Well, this is awkward. Not terribly long after Tesla and Mobileye, one of its suppliers, disagreed on a fatal accident, it appears the two companies are moving in different directions. Tesla's not talking about it, but Mobileye's comments appear pretty darn salty.
During its quarterly earnings call, Mobileye stressed a strong desire for safety and reputation management as the industry moves forward on autonomy. Bloomberg quotes Mobileye's CTO as saying that it's not in Mobileye's best interest to move forward with Tesla.
Thus, the company will no longer supply components to the electric automaker after its EyeQ3 system. While Mobileye will continue to update and provide support for its current partnership with Tesla, it won't be developing successors and contracts will not be extended. While it did send the stock price down after the news broke, Mobileye claims Tesla represents a "not material" contribution to the company's bottom line. Salty, right?

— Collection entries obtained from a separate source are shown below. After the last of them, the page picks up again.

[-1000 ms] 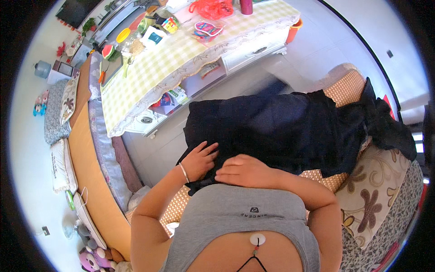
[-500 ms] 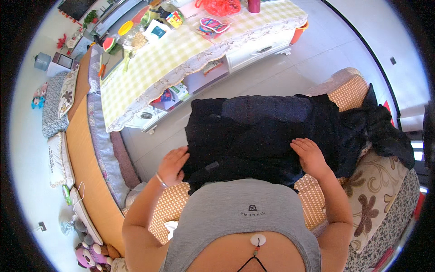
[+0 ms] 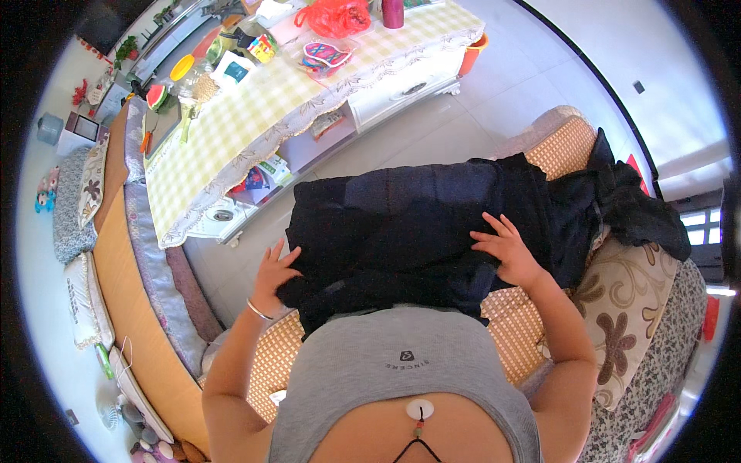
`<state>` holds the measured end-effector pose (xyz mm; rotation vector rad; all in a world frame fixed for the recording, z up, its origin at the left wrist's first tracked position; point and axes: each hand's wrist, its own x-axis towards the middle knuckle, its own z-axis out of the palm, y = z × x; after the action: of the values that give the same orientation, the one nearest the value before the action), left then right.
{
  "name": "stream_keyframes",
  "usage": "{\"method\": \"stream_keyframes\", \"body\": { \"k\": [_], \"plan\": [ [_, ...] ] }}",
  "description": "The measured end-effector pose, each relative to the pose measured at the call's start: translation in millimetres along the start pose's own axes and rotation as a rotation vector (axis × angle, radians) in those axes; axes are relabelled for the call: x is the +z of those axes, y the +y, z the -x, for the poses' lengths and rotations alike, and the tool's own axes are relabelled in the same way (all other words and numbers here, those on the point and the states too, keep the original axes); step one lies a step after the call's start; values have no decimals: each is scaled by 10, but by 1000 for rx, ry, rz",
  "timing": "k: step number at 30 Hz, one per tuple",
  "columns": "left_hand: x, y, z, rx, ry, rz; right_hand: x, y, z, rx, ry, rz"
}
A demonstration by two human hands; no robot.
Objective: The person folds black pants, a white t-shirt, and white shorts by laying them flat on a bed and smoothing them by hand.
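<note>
Across my lap lies a black garment [image 3: 386, 231], laid out as a wide flat shape with a faded greyish band along its far side. At its left edge, my left hand [image 3: 275, 274] has its fingers spread and seems to touch the cloth. My right hand [image 3: 505, 251] is over the right part of the garment, fingers apart, gripping nothing. Whether its fingertips press on the cloth is hard to tell. More dark cloth [image 3: 641, 201] lies bunched to the right, over the seat and a flowered cushion [image 3: 617, 309].
Ahead stands a low table with a yellow checked cloth [image 3: 270, 116], holding a red plastic bag [image 3: 333, 17], a dark pink bottle [image 3: 392, 12], colourful insoles [image 3: 327, 54] and a watermelon piece [image 3: 157, 96]. A long sofa [image 3: 147, 309] runs along the left. Woven matting [image 3: 266, 359] covers my seat.
The view has shifted, so the room sits further left in it. Both hands have lifted their fingers and spread them wider. The black garment stays on my lap.
</note>
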<state>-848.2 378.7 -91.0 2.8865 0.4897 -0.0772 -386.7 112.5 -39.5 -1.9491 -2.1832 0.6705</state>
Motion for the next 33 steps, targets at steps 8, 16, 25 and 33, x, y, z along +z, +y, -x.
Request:
{"method": "stream_keyframes", "body": {
  "k": [8,16,25,33],
  "plan": [
    [-1230,-6,-29,-58,409,1164,-644,-196,12,86,460,-723],
    [-1928,-82,148,928,-630,1223,-1041,-575,558,-366,155,-936],
    [-915,-623,42,-130,383,1630,-617,35,-68,502,555,-1766],
    [241,-402,-656,-926,125,1966,24,395,-728,941,340,-1135]
  ]
}}
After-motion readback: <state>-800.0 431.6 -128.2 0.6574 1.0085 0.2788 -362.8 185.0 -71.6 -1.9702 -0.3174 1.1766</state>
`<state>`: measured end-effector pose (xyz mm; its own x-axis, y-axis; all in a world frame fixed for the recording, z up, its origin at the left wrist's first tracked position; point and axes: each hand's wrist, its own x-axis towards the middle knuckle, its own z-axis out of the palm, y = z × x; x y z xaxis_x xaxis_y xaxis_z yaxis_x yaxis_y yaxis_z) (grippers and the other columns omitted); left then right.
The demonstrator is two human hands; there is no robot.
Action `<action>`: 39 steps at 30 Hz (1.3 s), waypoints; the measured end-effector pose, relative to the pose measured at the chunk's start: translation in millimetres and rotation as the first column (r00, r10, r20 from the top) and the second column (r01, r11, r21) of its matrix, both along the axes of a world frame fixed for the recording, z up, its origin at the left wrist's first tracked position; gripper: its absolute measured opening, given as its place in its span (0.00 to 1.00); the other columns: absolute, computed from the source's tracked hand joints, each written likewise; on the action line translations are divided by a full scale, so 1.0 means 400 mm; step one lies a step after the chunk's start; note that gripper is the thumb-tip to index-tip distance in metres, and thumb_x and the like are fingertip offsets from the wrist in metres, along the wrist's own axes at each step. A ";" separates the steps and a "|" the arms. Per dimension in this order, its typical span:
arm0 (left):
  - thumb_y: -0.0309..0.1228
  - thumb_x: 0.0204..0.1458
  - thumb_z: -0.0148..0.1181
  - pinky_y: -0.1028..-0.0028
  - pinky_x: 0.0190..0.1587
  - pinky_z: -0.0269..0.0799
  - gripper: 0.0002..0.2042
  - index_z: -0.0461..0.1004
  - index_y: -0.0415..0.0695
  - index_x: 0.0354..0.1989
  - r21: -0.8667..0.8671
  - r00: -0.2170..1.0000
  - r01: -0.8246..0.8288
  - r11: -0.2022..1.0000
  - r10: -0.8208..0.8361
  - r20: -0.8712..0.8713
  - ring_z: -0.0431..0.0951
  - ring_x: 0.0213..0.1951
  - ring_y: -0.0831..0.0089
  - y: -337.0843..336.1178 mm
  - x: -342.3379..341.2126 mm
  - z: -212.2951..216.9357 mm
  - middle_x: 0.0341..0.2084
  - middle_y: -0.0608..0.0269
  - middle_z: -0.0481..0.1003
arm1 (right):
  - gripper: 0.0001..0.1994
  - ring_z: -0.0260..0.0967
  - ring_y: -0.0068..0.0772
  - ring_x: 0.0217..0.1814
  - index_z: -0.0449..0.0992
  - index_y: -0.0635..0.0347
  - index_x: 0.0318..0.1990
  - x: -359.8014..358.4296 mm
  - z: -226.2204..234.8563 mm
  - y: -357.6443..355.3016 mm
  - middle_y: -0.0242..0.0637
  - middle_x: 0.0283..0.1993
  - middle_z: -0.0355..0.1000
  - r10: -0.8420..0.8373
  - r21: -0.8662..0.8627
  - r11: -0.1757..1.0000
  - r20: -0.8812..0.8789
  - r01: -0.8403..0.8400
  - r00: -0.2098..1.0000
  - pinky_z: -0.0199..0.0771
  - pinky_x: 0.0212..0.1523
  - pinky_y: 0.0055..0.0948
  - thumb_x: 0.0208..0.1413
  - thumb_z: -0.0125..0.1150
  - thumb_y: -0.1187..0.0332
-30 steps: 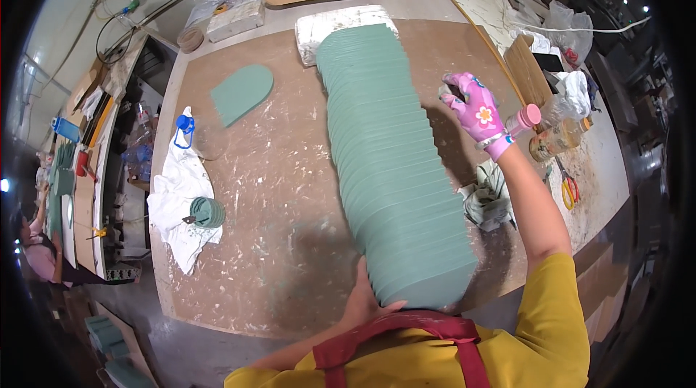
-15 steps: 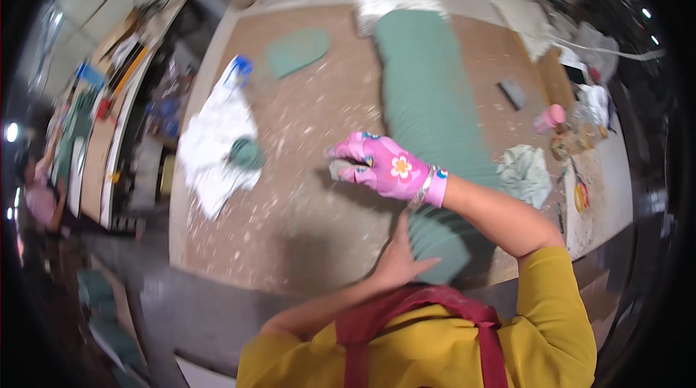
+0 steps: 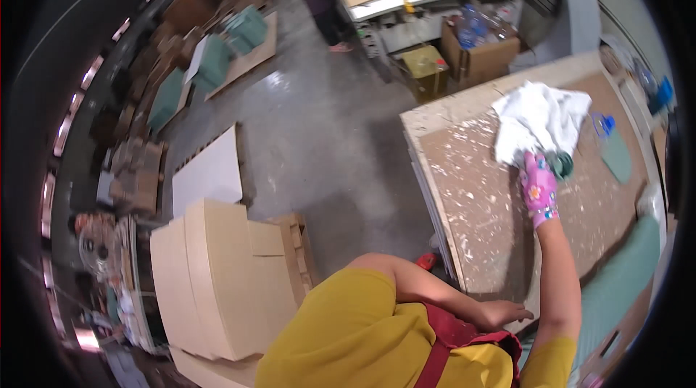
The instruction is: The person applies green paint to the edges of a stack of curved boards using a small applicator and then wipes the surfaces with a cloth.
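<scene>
While the right hand (image 3: 538, 186), in a pink flowered glove, reaches across the paint-speckled brown worktable (image 3: 471, 199) at the right of the frame, its fingers close on the edge of a crumpled white cloth (image 3: 540, 118) beside a small green round object (image 3: 560, 164). The bare left hand (image 3: 504, 313) rests open on the table's near edge, at lower centre.
</scene>
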<state>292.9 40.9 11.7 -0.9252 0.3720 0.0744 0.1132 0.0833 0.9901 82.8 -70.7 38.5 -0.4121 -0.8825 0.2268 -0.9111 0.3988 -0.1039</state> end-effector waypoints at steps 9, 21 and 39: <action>0.34 0.40 0.66 0.56 0.54 0.65 0.42 0.50 0.38 0.64 -0.146 0.994 -0.100 0.984 0.094 -0.052 0.67 0.53 0.44 -0.006 -0.020 -0.026 0.50 0.42 0.64 | 0.29 0.66 0.50 0.60 0.60 0.56 0.65 0.152 0.225 0.194 0.48 0.64 0.63 0.013 -0.154 0.987 0.406 0.054 0.914 0.68 0.57 0.38 0.54 0.55 0.75; 0.40 0.39 0.72 0.60 0.64 0.56 0.56 0.36 0.36 0.69 -0.066 0.966 -0.236 0.969 0.242 0.090 0.60 0.62 0.44 0.193 -0.040 0.008 0.60 0.34 0.56 | 0.31 0.49 0.44 0.72 0.58 0.63 0.67 0.234 0.110 1.381 0.47 0.70 0.54 -0.808 -0.154 0.540 0.183 0.828 0.561 0.47 0.71 0.40 0.60 0.51 0.55; 0.36 0.38 0.75 0.61 0.64 0.58 0.56 0.36 0.35 0.70 -0.179 0.887 -0.355 0.917 0.391 0.247 0.59 0.65 0.49 0.238 0.043 0.055 0.64 0.36 0.55 | 0.29 0.74 0.39 0.45 0.67 0.65 0.58 0.549 0.149 1.274 0.47 0.44 0.75 -0.520 0.057 0.499 0.818 0.865 0.246 0.72 0.48 0.36 0.55 0.62 0.54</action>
<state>309.9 136.2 33.6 -0.9744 -0.0155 -0.2241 -0.2229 0.1912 0.9559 302.6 438.9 98.2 -0.9637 -0.0685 -0.2579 0.1665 0.6009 -0.7818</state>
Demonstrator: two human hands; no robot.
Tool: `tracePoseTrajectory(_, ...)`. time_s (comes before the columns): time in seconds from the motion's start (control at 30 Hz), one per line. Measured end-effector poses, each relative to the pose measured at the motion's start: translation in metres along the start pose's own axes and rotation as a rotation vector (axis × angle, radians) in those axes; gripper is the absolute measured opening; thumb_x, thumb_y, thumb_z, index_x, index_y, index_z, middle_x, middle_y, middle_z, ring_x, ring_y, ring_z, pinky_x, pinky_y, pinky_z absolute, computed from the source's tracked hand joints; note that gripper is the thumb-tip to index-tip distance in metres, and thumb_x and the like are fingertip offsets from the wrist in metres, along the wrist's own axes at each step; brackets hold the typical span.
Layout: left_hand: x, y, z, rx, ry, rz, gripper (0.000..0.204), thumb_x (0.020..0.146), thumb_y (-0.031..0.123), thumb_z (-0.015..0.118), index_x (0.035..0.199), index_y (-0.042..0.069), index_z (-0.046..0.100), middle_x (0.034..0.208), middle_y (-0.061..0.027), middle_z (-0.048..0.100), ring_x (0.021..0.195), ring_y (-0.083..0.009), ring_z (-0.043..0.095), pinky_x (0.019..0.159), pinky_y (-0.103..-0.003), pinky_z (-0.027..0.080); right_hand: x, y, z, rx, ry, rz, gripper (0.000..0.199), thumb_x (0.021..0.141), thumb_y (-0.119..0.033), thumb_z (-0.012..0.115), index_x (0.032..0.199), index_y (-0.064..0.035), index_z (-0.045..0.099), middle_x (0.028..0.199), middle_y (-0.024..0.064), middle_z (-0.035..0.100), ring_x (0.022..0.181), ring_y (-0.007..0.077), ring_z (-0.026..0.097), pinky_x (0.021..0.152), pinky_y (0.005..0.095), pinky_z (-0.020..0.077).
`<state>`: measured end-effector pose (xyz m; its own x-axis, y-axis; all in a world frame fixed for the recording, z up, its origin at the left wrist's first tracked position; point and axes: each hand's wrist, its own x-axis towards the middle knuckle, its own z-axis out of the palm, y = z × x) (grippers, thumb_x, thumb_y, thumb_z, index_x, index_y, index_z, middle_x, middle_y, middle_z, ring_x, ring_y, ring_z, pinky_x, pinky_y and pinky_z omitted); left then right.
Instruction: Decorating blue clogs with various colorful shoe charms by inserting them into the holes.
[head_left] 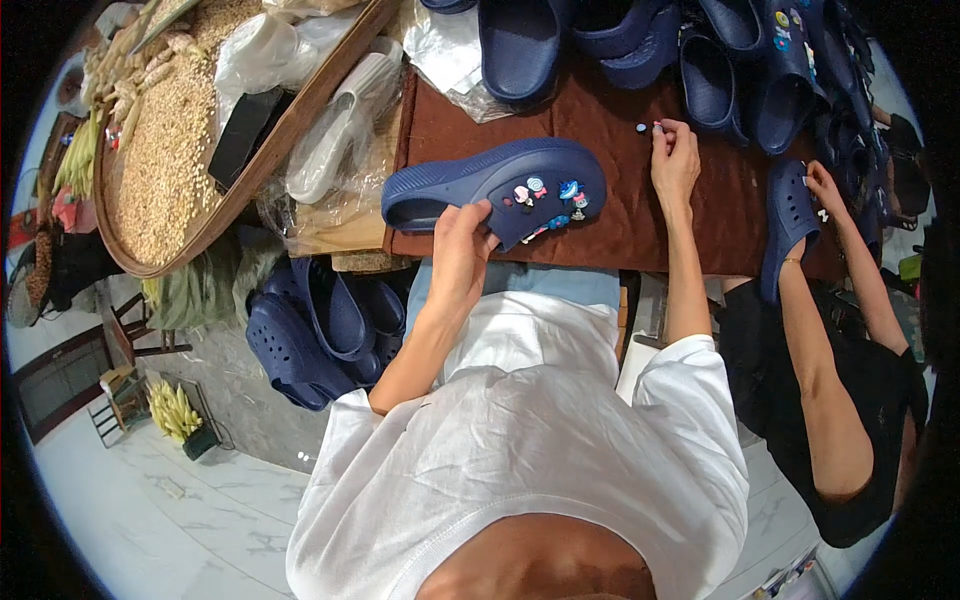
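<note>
A navy blue foam clog lies on its side above my lap, its toe to the right. My left hand grips its strap edge, thumb on the outside. Several small colourful charms sit on the clog's upper. Over the brown cloth, my right hand is closed in a pinch, with a tiny pinkish bit at the fingertips that is too small to name. A small pale blue round piece lies on the cloth just left of those fingers.
More navy clogs line the table's far side; others hang low at left. A wooden-rimmed tray of pale grains and a plastic-wrapped white clog are at far left. On the right, a co-worker's hands hold another clog.
</note>
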<state>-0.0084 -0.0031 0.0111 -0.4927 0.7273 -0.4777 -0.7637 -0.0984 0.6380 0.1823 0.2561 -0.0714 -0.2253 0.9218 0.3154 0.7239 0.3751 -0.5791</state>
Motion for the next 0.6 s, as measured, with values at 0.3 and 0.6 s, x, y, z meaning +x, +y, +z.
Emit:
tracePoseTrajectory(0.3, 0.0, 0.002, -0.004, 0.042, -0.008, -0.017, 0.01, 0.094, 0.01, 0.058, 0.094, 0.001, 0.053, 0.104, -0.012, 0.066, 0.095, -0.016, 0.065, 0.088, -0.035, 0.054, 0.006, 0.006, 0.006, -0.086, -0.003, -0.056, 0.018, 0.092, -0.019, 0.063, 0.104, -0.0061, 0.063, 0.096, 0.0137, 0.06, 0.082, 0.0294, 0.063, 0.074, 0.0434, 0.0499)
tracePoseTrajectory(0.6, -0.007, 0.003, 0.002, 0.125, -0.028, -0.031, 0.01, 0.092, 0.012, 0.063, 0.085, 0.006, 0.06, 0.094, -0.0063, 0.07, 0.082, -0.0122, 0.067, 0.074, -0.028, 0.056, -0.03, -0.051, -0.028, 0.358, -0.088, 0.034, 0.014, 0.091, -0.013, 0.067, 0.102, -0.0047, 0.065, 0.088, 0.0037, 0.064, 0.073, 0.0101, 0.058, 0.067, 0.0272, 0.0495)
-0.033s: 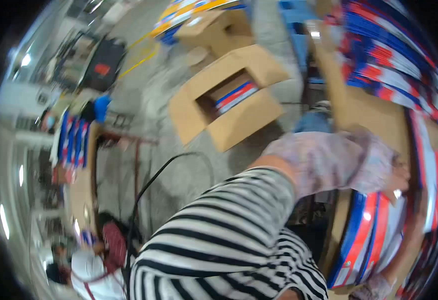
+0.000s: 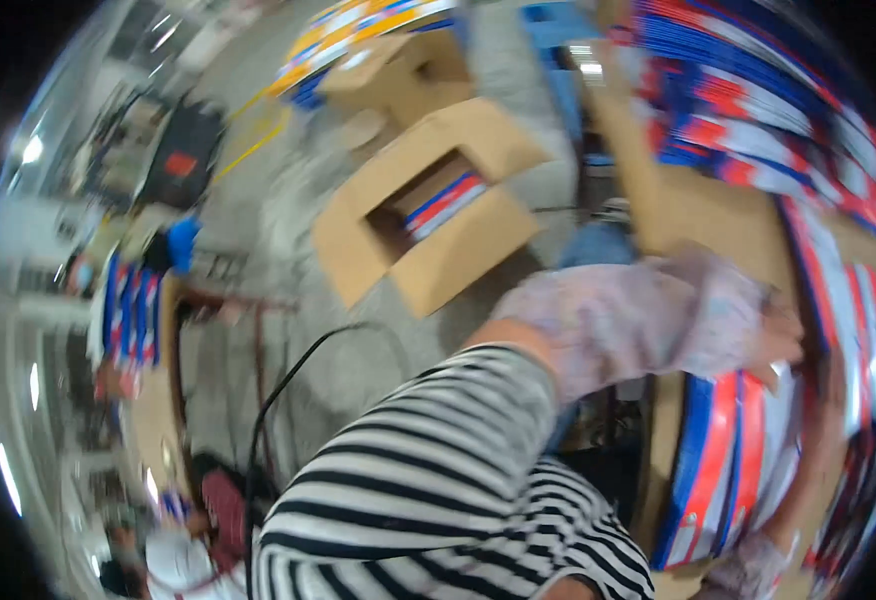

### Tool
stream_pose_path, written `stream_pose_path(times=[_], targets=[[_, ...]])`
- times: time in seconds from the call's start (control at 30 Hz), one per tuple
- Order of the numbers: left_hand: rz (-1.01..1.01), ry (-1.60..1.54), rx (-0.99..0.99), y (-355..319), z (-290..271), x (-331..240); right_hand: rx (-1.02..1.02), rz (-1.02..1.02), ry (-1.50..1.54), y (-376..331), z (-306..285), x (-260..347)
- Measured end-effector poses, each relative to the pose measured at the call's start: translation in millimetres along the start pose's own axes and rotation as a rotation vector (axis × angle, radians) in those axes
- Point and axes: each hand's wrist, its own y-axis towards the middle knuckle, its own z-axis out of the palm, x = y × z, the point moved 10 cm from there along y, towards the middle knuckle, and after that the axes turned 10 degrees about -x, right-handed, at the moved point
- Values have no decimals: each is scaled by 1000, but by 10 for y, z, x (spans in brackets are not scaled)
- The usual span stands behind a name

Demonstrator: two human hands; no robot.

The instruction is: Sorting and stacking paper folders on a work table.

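Observation:
My left arm, in a striped sleeve and a pale flowered sleeve cover, reaches across to the right side. At its end my left hand (image 2: pixel 778 336) is bent over the top edge of some flat red, white and blue packages (image 2: pixel 715 460) on the table; blur hides how its fingers lie. My right hand (image 2: pixel 830 385) comes up from the lower right, past a flowered cuff, close beside the left hand and along the right side of those packages. Its fingers are too smeared to read.
Piles of similar packages (image 2: pixel 748 110) cover the table's far right. An open cardboard box (image 2: pixel 478 255) with a package inside stands on the floor, another carton (image 2: pixel 398 80) behind it. A black cable (image 2: pixel 276 390) hangs at left, near a co-worker in a white cap (image 2: pixel 176 560).
The whole scene has slid a little to the left in view as my head turned. Both hands stay at about the same place by the packages.

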Motion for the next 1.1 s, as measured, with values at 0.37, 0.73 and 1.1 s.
stream_pose_path(times=[0.37,0.73,1.1], targets=[[-67,-121,21,-55,-694,-27,-23,335,141,72,140,-588],[-79,-172,46,-65,-676,-45,324,292,430,-534,-698,1261],[47,-102,-410,84,-1602,-35,261,222,128,-412,-1391,1335]])
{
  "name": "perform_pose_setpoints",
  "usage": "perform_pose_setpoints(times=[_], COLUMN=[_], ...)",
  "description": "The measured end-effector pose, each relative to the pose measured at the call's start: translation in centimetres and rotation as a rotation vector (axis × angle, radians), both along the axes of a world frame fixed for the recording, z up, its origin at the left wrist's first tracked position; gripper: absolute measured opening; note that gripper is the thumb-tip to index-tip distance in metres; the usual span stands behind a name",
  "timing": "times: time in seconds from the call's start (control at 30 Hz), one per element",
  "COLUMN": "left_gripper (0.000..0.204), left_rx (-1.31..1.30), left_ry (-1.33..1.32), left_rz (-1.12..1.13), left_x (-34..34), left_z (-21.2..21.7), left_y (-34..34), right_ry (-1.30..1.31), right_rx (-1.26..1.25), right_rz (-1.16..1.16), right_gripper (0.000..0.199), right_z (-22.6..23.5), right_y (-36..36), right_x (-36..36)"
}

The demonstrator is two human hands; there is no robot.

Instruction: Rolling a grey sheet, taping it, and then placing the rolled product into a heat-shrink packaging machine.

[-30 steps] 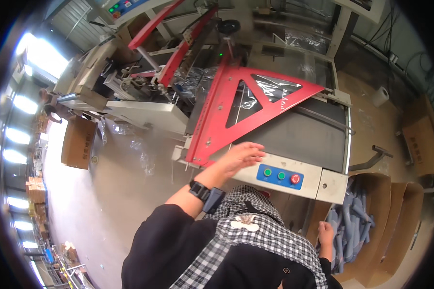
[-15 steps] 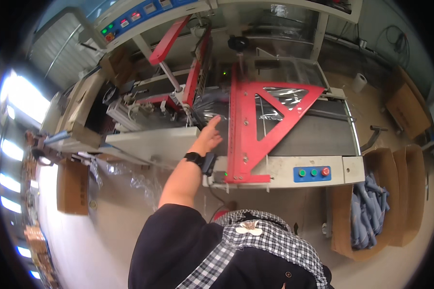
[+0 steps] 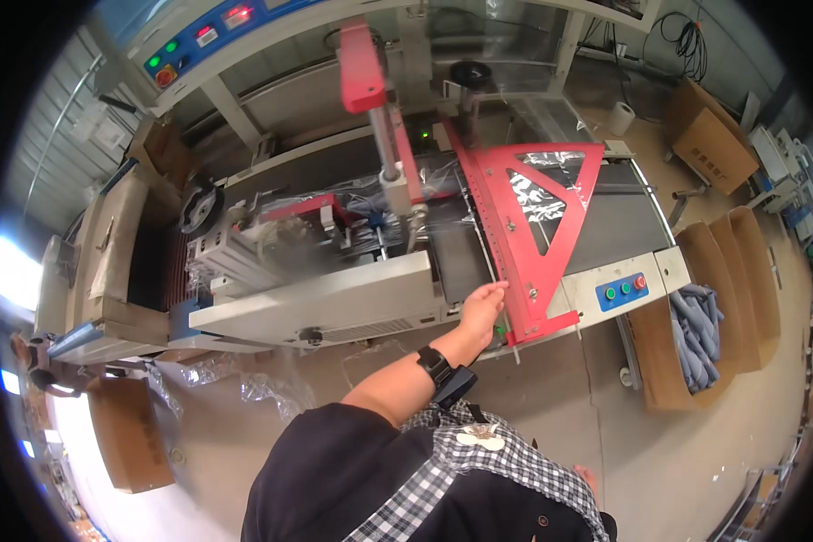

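Note:
My left hand, with a black watch on its wrist, is at the near left edge of a red triangular frame on a machine. Its fingers are closed together, the tips close against that edge. What they pinch, if anything, is too small to make out. Clear film shows through the frame's openings, above a dark conveyor belt. More clear film lies left of the frame. Only a small part of my right hand shows, beside the checked apron; its fingers are mostly hidden.
A blue button panel sits on the machine's front. An open carton with blue-grey rolled pieces stands at right. A red arm on a post rises behind my hand. Loose film and a brown carton lie left.
My left hand has come back from over the film to the frame's near edge, and its stretched fingers have closed. The whole view has turned. Part of my right hand now shows.

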State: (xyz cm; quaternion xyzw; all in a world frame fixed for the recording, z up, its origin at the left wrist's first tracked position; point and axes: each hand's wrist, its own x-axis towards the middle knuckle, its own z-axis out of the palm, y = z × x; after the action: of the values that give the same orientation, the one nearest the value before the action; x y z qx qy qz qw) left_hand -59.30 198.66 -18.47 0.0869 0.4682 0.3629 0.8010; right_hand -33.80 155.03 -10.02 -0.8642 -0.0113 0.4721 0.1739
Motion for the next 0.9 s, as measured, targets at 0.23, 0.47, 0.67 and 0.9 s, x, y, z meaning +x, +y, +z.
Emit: perform_pose_setpoints(times=[0.23,0.47,0.67,0.9], left_gripper=[0.023,0.018,0.045,0.077], left_rx=[0.592,0.828,0.487,0.391], left_ry=[0.292,0.821,1.678,1.668], left_rz=[-0.519,-0.019,-0.331,-0.891], left_x=[-15.9,-41.8,-65.5,-78.2], left_z=[7.7,9.3,3.8,-9.0], left_y=[-2.7,-0.6,7.8,19.2], right_ry=[-0.192,-0.067,-0.063,-0.162], right_rx=[0.164,-0.058,-0.090,-0.048], right_rz=[-0.253,-0.249,-0.375,-0.498], right_gripper=[0.024,0.030,0.031,0.033], right_z=[-3.2,-8.1,-12.5,-15.5], right_y=[-9.7,-20.2,-22.8,-22.1], right_x=[-9.1,-24.5,-32.6,-41.2])
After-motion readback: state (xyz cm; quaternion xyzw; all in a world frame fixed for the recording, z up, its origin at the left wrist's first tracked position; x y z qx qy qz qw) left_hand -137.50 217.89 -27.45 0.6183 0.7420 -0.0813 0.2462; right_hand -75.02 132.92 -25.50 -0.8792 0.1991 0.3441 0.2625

Elon Musk himself issued a statement regarding the matter: "This was expected and will not have any material effect on our plans. Mobileye's ability to evolve its technology is unfortunately negatively affected by having to support hundreds of models from legacy auto companies, resulting in a very high engineering drag coefficient. Tesla is laser-focused on achieving full self-driving capability on one integrated platform with an order of magnitude greater safety than the average manually driven car."
Tesla isn't building all of its parts by itself. It relies on Mobileye to provide chips, software and other parts of its semi-autonomous Autopilot system. Of course, Tesla continues to in-house parts of its vehicle development, and it could very well make moves to develop its own systems for use in future Autopilot iterations.
It appears Mobileye will instead focus its efforts on full autonomy. The company recently partnered with BMW and Intel in an attempt to get autonomous cars on roads by 2021.